### Task prompt
Type out the whole listing again exactly, pictures omitted.
• • • • • • •
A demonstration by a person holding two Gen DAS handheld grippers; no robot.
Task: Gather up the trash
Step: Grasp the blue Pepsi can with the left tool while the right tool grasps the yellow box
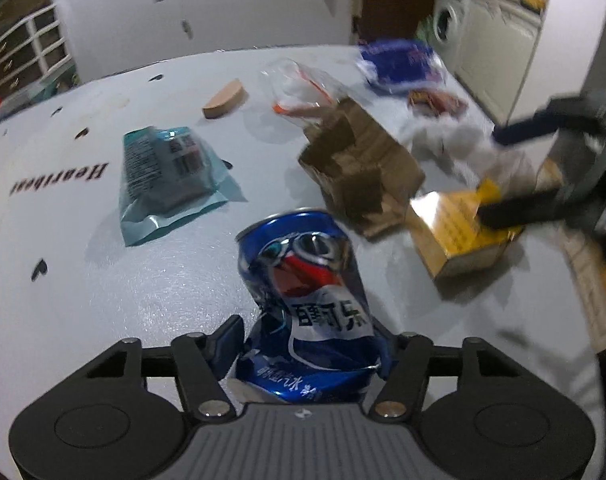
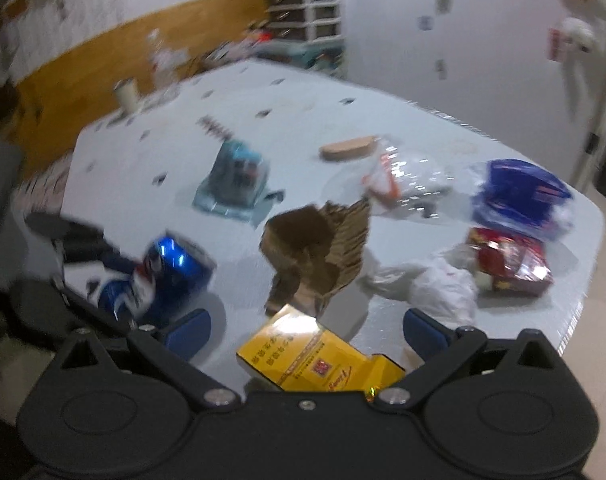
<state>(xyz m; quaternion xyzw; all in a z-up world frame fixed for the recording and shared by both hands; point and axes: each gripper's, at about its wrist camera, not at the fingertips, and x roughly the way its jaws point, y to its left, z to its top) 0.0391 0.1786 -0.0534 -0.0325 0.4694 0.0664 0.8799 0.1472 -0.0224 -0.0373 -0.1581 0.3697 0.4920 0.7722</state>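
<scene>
Our left gripper has its jaws pinching the crushed blue Pepsi can on the desk; our right gripper jaws are spread around the yellow carton.

Black linkage grippers with silver screws and blue-padded fingers.
</scene>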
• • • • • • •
### Exercise solution
A demonstration by a person holding two Gen DAS handheld grippers; no robot.
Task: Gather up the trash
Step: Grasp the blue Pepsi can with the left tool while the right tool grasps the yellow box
<state>(xyz m; quaternion xyzw; all in a z-up world frame fixed for the recording and shared by both hands; point and axes: each gripper's, at about its wrist camera, not at the fingertips, and x roughly the way its jaws point, y to its left, z to its top) 0.0391 0.1786 -0.0534 -0.0325 0.4694 0.0664 0.8799 0.1472 -0.0224 -0.0373 -0.1581 0.3697 0.4920 0.7722</state>
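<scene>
Our left gripper has its jaws pinching the crushed blue Pepsi can on the desk; our right gripper jaws are spread around the yellow carton.

Black linkage grippers with silver screws and blue-padded fingers.
</scene>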

There's no more to the answer.